Barbe Bleue (Bluebeard), woodcut illustration by Gustave Doré for Perrault’s Fairy Tales, 1862
Poem
Bluebeard (Sonnet VI)
This door you might not open, and you did;
So enter now, and see for what slight thing
You are betrayed... Here is no treasure hid,
No cauldron, no clear crystal mirroring
The sought-for truth, no heads of women slain
For greed like yours, no writhings of distress,
But only what you see... Look yet again—
An empty room, cobwebbed and comfortless.
Yet this alone out of my life I kept
Unto myself, lest any know me quite;
And you did so profane me when you crept
Unto the threshold of this room to-night
That I must never more behold your face.
This now is yours. I seek another place.
—Edna St. Vincent Millay
Who is this lady?
Born in Maine in 1892, Millay was a poet and playwright, famous for her sonnets. She was also well-known for “her riveting readings and performances, her progressive political stances, frank portrayal of both hetero and homosexuality, and, above all, her embodiment and description of new kinds of female experience and expression,” according to the Poetry Foundation. She was a precocious child, raised by a poor but cultured single mother, and attended Barnard and Vassar. She lived for a while in Greenwich Village but also traveled widely, publishing multiple volumes of poetry, stories, and librettos. After her death in 1950 and the advent of Modernism, her style of writing fell out of fashion, but was later revived by the feminist movement.
Story
If A Book Is Locked There’s Probably A Good Reason For That Don’t You Think (Excerpt)
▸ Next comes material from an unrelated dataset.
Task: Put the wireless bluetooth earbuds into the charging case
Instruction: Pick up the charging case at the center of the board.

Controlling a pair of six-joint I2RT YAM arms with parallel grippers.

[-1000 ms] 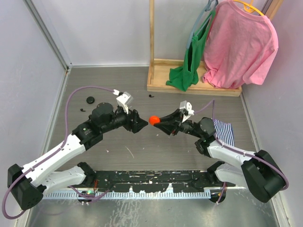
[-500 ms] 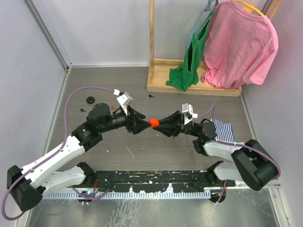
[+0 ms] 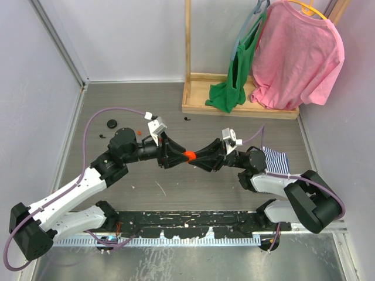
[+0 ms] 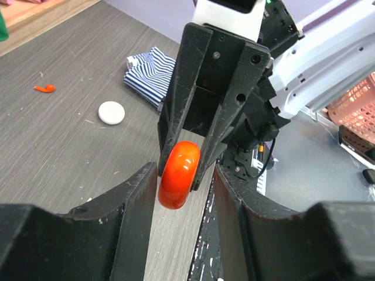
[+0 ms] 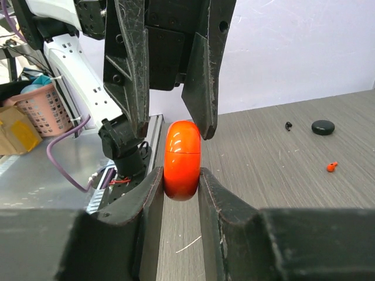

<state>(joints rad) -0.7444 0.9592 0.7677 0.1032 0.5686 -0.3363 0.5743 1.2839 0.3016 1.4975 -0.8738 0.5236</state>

Eva's popularity grows even as her speech becomes ever more monosyllabic. Susie, normally so focussed on her work, spends a lot of time trying to get Eva to talk. Kathleen takes up shopping during her lunch break; she tries to keep her purchases concealed but occasionally you glimpse what she's stashing away in her locker – expensive looking replicas of Eva's charity shop chic. The interested singletons give Eva unprompted information about their private lives to see what she does with it but she just chuckles and doesn't reciprocate. You want to ask her if she's sure she isn't a loner but you haven't spoken to her since she rejected your advice. Then Eva's office fortunes change. On a Monday morning Susie runs in breathless from having taken the stairs and says: “Eva, there's someone here to see you! She's coming up in the lift and she's…crying?”
Another instance in which glass lift doors would be beneficial. Not to Eva, who already seems to know who the visitor is and looks around for somewhere to hide, but glass doors would have come in handy for everybody else in the office, since nobody knows what to do or say or think when the lift doors open to reveal a woman in tears and a boy of about five or so, not yet in tears but rapidly approaching them – there's that lip wobble, oh no. The woman looks quite a lot like Eva might look in a decade's time, maybe a decade and a half. As soon as this woman sees Eva she starts saying things like please, please, I'm not even angry, I'm just saying please leave my husband alone, we're a family, can't you see?
Eva backs away, knocking her handbag off her desk as she does so. Various items spill out but she doesn't have time to gather them up – the woman and child advance until they have her pinned up against the stationary cupboard door. The woman falls to her knees and the boy stands beside her, his face scrunched up; he's crying so hard he can't see. “You could so easily find someone else but I can't, not now… do you think this won't happen to you too one day? Please just stop seeing him, let him go…”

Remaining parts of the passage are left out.